Abstract
Immune exhaustion is a condition associated with chronic infections and cancers, characterized by the inability of antigen-specific T cells to eliminate the cognate antigen. Exhausted T cells display a peculiar phenotypic profile and exclusive functional characteristics. Immune exhaustion has been described in patients with Mycobacterium tuberculosis infection, and cases of tuberculosis reactivation have been reported in those treated with immune checkpoint inhibitors, drugs able to re-establish T-cells’ function. Exhausted T CD8+ cells’ profile has also been described in patients with infection due to nontuberculous mycobacteria. In this review, we initially provide an overview of the mechanisms leading to immune exhaustion in patients infected by Mycobacterium tuberculosis and nontuberculous mycobacteria. We then dissect the therapeutic perspectives related to immune checkpoint blockade in patients with these infections.
Highlights
Tuberculosis (TB) is an ancient and, extensively studied infectious disease caused by mycobacteria grouped in the Mycobacterium tuberculosis complex, among whichMycobacterium tuberculosis sensu stricto is the principal driver of the current global burden
We aim to provide an overview of the interaction between the immune system, Mtb, and Nontuberculous mycobacteria (NTM), focusing on the condition of immune exhaustion (IE)

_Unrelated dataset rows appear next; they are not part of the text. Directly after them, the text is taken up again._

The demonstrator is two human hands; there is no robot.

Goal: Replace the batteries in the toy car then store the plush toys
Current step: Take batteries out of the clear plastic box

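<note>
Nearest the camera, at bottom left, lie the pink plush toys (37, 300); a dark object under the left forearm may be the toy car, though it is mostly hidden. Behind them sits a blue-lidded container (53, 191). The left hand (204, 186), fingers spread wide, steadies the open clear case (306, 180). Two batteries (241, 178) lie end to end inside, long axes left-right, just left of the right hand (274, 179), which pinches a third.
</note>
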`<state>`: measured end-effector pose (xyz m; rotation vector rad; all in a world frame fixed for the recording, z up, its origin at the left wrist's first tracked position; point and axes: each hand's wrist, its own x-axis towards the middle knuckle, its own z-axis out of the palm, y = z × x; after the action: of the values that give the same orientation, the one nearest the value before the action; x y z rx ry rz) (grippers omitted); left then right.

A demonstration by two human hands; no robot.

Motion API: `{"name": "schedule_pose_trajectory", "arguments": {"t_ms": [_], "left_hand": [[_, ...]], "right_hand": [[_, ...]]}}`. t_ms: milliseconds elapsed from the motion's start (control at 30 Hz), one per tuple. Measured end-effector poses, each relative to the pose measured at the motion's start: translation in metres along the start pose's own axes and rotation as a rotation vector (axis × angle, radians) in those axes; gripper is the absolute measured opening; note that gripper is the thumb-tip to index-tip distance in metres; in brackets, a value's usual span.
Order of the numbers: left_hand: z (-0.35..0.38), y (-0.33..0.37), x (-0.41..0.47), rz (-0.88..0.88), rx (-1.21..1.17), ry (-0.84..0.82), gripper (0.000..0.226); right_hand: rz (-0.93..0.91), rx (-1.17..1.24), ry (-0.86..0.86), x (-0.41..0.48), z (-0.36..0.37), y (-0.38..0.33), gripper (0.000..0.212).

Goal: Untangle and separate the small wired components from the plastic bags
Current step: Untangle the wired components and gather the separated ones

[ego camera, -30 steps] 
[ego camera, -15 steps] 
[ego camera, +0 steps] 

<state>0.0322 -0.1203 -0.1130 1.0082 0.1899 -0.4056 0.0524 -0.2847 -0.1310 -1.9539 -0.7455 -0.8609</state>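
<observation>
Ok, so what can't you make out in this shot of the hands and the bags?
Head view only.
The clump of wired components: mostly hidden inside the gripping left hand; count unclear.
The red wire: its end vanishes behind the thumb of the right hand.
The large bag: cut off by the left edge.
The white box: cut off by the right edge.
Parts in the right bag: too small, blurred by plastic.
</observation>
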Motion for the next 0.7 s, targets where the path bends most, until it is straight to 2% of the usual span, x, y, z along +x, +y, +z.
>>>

IE is and which mechanisms lead to it, we describe the current evidence on how IE relates to Mtb and NTM infection and possible therapeutic approaches aiming at reverting IE to increase pathogens’ clearance and, eventually, improve the clinical outcome
Summary
Tuberculosis (TB) is an ancient and, extensively studied infectious disease caused by mycobacteria grouped in the Mycobacterium tuberculosis complex, among which. Their incidence is growing, ranging from 8.6 to 17.7 cases per 100,000 personyears, and has surpassed that of Mtb in Western countries [2,3] Their ability to cause disease in the immunocompetent has been acknowledged, and several risk factors have been identified, with pre-existing structural lung disease, genetically determined defects of cell-mediated immunity, oral corticosteroid treatment, chronic renal failure, and diabetes mellitus among the most relevant [4]. Both Mtb and NTM are intracellular pathogens that can produce a chronic infection requiring an efficacious and coordinated T-cell response to eliminate the microorganism. IE is and which mechanisms lead to it, we describe the current evidence on how IE relates to Mtb and NTM infection and possible therapeutic approaches aiming at reverting IE to increase pathogens’ clearance and, eventually, improve the clinical outcome (i.e., immune checkpoint inhibitors)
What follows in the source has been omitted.